Setting up the foundations

“You can't fix what you don't track. But data alone doesn't tell you what to fix.”

InstrumentationObservability

The problem

When I joined the ScreenSense(erstwhile "Workflow Engine") team, we had a data problem. Not a "we have too much data" problem. The opposite.

Each time the team or I needed to validate a hypothesis or quantify an issue, we hit the same wall: the data either didn't exist or wasn't surfaced in any usable form. We had raw logs buried in our data warehouse, but no database access & raw, unformatted data meant I was heavily reliant on Engineering teams & hours of manual post processing to generate insights.

This made prioritization feel like guesswork. Leadership was relaying individual customer NPS feedback and escalation reports to seek input & figure out why. When a customer complained loudly, we'd scramble. But I had no way of knowing if that complaint represented 1% of our users or 50%.

The cost

Every investigation into failure rates, self-service quality, attempt to size a problem, effort to justify a priority required starting from scratch. I'd work with engineering to pull logs. Cross-reference account IDs. Build one-off queries. Aggregate results in spreadsheets. Then do it all again the next week when someone asked a slightly different question.

3-5 days

Time to insight

Minimum time to answer any data question, from raw pull to presentable insight

The opportunity cost was brutal. Every day spent on manual analysis was a day not spent actually solving the problems we were investigating.

What changed?

I took ownership of fixing this. The approach had two parts.

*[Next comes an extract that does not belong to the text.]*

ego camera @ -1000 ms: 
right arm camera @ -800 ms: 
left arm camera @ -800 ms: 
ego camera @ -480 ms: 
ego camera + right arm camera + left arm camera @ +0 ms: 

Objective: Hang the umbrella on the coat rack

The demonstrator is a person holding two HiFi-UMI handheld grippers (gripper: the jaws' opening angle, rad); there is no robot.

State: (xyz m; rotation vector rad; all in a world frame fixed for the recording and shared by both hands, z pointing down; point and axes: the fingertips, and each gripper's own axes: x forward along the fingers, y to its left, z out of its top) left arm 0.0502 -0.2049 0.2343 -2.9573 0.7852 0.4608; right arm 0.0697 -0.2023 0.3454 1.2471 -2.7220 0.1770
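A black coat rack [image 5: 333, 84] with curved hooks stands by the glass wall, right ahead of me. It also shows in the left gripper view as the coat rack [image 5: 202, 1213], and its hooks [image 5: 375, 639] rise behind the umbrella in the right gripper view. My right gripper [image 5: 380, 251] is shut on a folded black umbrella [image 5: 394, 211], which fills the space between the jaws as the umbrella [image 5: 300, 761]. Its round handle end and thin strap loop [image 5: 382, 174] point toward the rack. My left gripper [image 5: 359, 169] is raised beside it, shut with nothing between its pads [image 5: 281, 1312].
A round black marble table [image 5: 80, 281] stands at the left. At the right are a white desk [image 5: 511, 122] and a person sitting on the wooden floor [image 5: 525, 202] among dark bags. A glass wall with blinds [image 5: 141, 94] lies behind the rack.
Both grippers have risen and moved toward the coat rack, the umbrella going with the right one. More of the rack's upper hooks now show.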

Plotted "what do we have?" vs "what do we need?" to answer questions about customer behavior and product usage
Worked with engineering to define what we needed to start tracking & isolated data points that needed a code push
Once data was pushed, worked with our data team to surface this data in a presentable, recurring format. Dashboards that updated automatically. Looker tables that let me slice the data different ways. No more one-off spreadsheets.

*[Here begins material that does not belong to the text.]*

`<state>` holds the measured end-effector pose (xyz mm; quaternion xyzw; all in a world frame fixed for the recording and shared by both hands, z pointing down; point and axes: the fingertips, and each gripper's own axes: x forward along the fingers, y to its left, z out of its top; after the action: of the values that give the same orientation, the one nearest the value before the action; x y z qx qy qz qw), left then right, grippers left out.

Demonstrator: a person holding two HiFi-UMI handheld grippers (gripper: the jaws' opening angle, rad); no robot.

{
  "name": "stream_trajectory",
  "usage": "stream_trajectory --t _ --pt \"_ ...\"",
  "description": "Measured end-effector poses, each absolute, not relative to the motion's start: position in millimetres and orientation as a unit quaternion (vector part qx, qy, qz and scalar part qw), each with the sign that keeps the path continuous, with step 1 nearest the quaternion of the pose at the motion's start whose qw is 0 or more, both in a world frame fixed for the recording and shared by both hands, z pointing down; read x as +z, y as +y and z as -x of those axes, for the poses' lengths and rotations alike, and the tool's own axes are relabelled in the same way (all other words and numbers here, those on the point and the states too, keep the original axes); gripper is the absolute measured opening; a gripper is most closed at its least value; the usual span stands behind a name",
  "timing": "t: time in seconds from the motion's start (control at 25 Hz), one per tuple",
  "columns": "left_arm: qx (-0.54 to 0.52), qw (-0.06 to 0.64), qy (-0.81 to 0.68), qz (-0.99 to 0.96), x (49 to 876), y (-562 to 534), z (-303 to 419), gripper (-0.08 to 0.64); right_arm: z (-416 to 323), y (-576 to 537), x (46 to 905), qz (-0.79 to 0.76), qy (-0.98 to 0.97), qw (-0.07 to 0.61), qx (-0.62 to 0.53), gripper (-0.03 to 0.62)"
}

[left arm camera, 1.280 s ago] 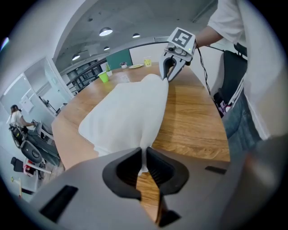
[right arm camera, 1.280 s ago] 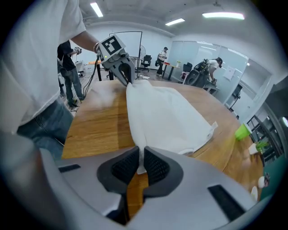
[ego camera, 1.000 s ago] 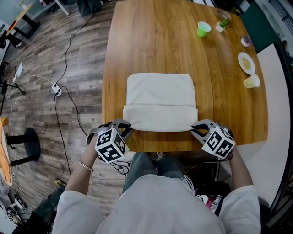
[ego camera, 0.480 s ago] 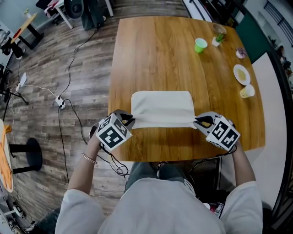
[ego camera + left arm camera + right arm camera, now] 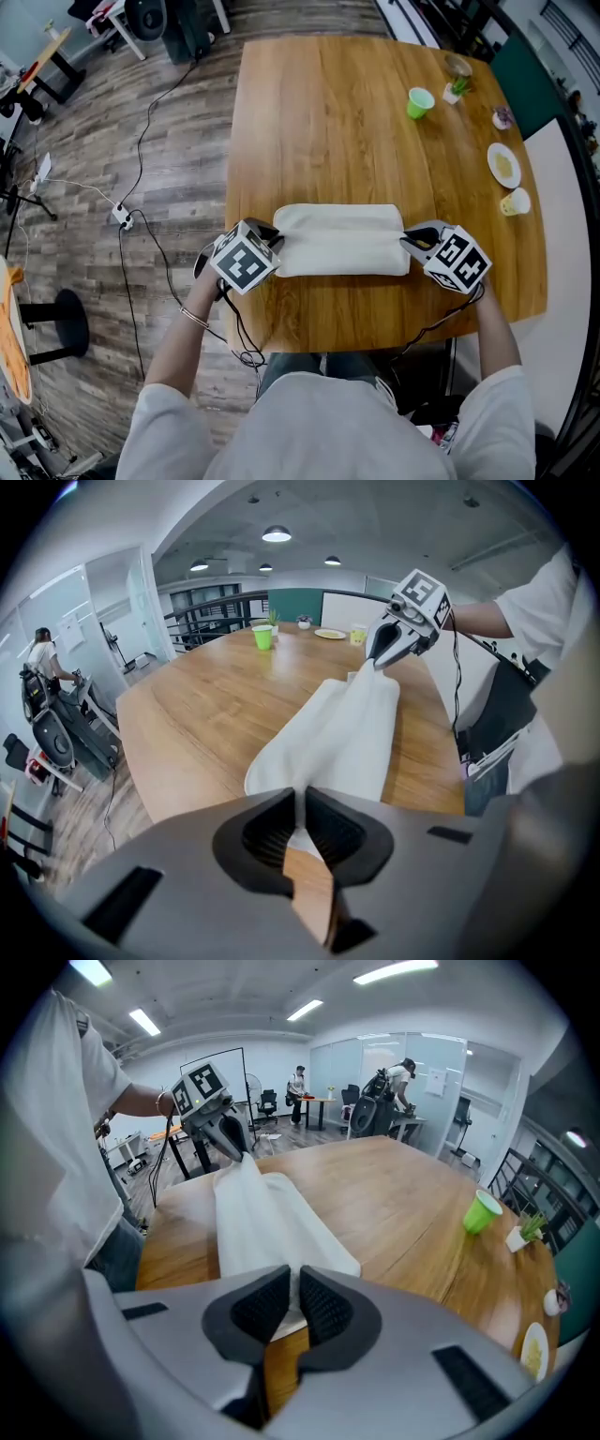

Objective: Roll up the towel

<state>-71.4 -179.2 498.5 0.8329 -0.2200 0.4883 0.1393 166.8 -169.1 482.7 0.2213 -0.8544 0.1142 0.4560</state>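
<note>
Now, in the head view, you have the white towel (image 5: 342, 246) folded into a long band lying crosswise on the wooden table (image 5: 328, 112), nearer your edge than the far one. Your left gripper (image 5: 275, 236) pinches the band's left end and your right gripper (image 5: 410, 240) pinches its right end. The left end sits just beside the table's left edge. Bare wood runs beyond the towel's far long edge, and a narrower strip lies between its near edge and the table's near edge. A green cup (image 5: 420, 102), a plate (image 5: 504, 166) and a pale cup (image 5: 516, 201) stand well apart from the towel, toward the far right.

From the left gripper view, your jaws are nearly together with a thin edge of towel (image 5: 342, 733) clamped between the ribbed pads. The cloth stretches away to the right gripper (image 5: 380, 653), with open tabletop on its left.

From the right gripper view, the jaws are likewise closed narrowly on the towel's (image 5: 258, 1218) corner. The band runs to the left gripper (image 5: 234, 1143), and the wood toward the green cup (image 5: 483, 1211) is bare.
</note>
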Motion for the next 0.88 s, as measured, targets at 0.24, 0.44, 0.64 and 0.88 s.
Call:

CSS selector usage tracking: How often does our algorithm need to be supplemented by manual CSS selector addition by an author?
Element strength scoring: Quantifying the reliability of our element identification algorithm, directly assessing if manual intervention via CSS selectors is needed
Flow failure monitoring: End-to-end tracking of content failures at runtime
Customer-level aggregation: Understanding failure patterns across different implementations

The key was building dashboards that updated automatically, replacing our spreadsheet approach with always-current visibility.

Note: This wasn't a "pause everything and build instrumentation" initiative. My reasoning was simple: You can't fix what you don't track. Nor could we make good prioritization decisions without reliable data.

The result

Hours

Time to insight

Down from 3-5 days. Engineering effort shifted from ad-hoc data pulls to instrumenting during development.

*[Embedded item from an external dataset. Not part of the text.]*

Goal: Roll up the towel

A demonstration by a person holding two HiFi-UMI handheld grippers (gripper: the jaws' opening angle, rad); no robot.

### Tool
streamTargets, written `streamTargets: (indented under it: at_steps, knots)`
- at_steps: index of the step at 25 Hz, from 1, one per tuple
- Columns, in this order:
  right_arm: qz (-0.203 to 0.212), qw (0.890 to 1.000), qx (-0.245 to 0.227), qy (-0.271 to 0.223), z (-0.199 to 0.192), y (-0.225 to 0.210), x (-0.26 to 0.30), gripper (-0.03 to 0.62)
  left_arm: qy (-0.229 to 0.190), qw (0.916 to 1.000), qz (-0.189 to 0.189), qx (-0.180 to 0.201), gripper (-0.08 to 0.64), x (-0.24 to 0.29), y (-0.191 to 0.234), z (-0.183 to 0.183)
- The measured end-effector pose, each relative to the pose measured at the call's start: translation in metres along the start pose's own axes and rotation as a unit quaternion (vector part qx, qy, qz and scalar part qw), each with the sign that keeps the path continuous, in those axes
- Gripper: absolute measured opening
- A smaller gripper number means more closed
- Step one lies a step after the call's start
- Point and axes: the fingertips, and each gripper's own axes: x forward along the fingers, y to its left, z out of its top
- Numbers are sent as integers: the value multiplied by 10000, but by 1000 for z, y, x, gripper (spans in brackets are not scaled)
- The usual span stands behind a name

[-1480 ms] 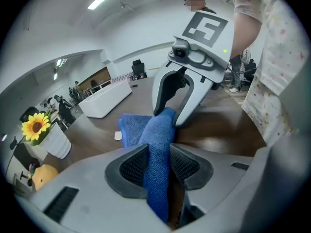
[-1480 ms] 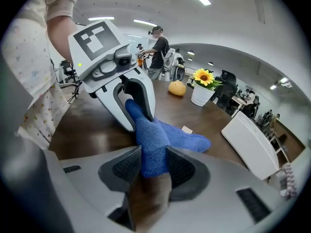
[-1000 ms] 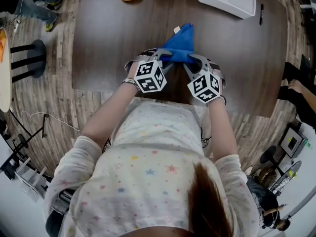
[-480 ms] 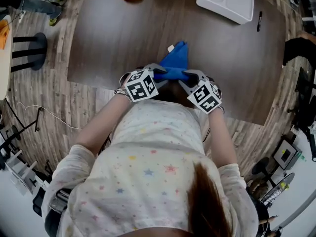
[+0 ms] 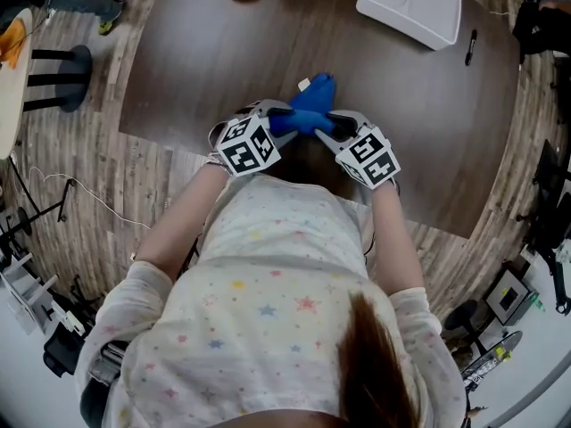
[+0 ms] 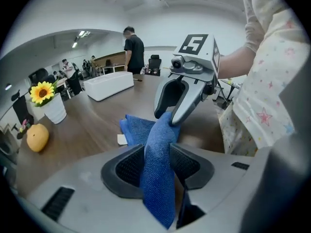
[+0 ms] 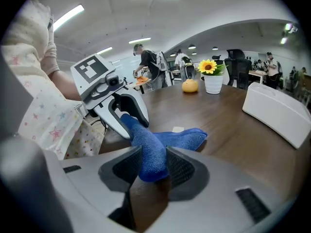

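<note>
Rolling is judged to be under way: the blue towel [image 5: 310, 112] is gathered into a thick band that is stretched between the two grippers above the near edge of the table [image 5: 205, 52], while a loose folded tail with a small white label [image 5: 304, 84] lies on the wood just beyond. One end of the band is pinched by the left gripper [image 6: 158, 165], whose jaws have just been opening; the cloth fills the gap between its pads [image 6: 127, 168] and is touched on both sides, so the hold is read as loosened, not released. The other end is clamped firmly by the right gripper [image 7: 154, 166], with a short stub of cloth pushed through towards the camera. Both grippers are tipped steeply downward and angled inward so that their tips nearly meet, the marker cubes turned up and the forearms [image 5: 183, 221] drawn in close to the body. A fresh bite by the left gripper is probably called for next, so that the tail can be wound in without the finished turns slackening.
</note>
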Motion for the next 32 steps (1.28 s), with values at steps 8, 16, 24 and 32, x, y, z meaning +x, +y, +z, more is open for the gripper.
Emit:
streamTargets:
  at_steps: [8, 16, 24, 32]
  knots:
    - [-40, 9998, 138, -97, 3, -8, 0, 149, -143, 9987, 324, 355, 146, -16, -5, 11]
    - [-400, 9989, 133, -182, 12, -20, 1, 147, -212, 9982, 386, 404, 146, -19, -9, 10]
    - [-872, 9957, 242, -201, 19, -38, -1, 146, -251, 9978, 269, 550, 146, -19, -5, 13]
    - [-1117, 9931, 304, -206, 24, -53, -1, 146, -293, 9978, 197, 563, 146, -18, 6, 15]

We could finally see, in real time, where to focus. Patterns emerged that we'd never reported or considered before. Conversely, some "critical" escalations turned out to be true outliers.

Flow failure trend showing total steps played successfully alongside failure rates comparing v12 and v13

CSS usage tracking over time showing selector stability patterns

Element strength classification showing strong vs weak step distribution

The philosophy

The goal is to be data-informed, not solely data-driven

This experience crystallized a principle that guides how I work: be data-informed, not data-driven.

Instrumentation doesn't make decisions for you. It tells you where to look. It quantifies trade-offs. It can reveal what you don't know. You need the discipline to act on what the data reveals, even when it contradicts your assumptions. But the judgment, the "what to do about it," is basically the job and what a Product Manager is hired for.